Gene therapy also has the potential to be tumorigenic (Donsante et al., 2001) and stem cells have tumorigenic tendencies (Le Belle and Svendsen, 2002; Ruiz et al., 2002). Stem cell transplantation into the brain has also been shown to result in hyperplasia and atypical integration (Zheng et al., 2002). As a result, animals that undergo stem cell or gene therapy should be monitored acutely for immune reactions and chronically for tumor development and neurological dysfunction caused by hyperplasia or atypical integration. A plan for monitoring expected and unexpected consequences should be developed (see Chapter 3).
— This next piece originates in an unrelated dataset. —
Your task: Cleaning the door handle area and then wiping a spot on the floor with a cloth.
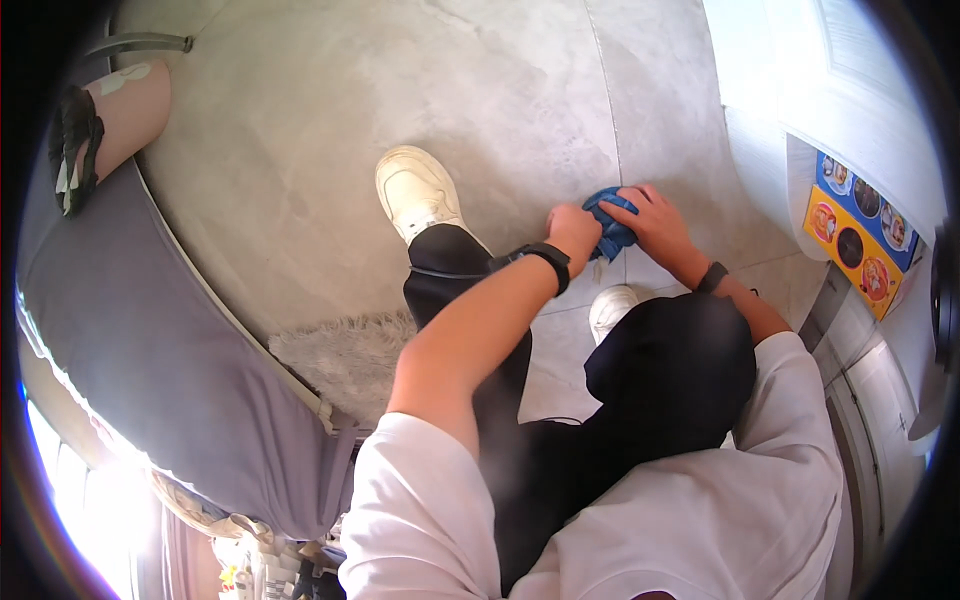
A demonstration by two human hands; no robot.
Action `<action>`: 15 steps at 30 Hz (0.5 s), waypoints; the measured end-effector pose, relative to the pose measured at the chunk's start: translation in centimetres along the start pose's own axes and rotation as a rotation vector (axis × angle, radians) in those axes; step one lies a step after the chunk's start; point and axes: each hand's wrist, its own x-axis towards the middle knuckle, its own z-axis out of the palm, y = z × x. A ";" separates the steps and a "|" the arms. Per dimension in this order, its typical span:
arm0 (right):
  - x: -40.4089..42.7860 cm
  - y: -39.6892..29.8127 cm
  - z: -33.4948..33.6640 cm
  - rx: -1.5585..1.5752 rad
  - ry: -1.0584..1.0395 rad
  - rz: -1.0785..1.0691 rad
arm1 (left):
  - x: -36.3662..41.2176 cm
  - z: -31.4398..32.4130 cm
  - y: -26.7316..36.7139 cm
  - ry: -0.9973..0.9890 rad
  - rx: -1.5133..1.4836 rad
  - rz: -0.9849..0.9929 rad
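Note:
A bunched blue cloth-like item [616, 225] is held low over the tiled floor, between my two hands. My left hand [574, 234], with a black band on its wrist, is closed at the item's left edge. My right hand [657, 223], also wearing a dark wristband, grips it from the right, with fingers across its top. A small pale piece [599, 268] hangs below the blue item. The fingertips of my left hand are partly hidden.
My shoes [417, 193] are on the floor, beside a shaggy grey rug [352, 360]. A bed or couch with a grey cover [172, 337] stands left, a pink cylindrical container [135, 112] near its far end. A blue and yellow box [855, 247] is at right, near white furniture [757, 150].

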 end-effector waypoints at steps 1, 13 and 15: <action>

Occupational Health and Safety
The potential for unexpected consequences of gene therapy extends to the potential for infection of researchers, animal-care technicians, and other laboratory-animal species with the recombinant DNA under investigation. To manage the potential risks, NIH produced Guidelines for Research Involving Recombinant DNA Molecules (NIH, 1998). That document identified which kinds of experiments involving recombinant DNA required institutional biosafety committee approval or notification. Some of the designated experiments include research involving transgenic rodents and the use of infectious DNA or RNA viruses. Appendix Q of the document identifies the physical and biologic containment requirements for handling animals involved in recombinant-DNA research.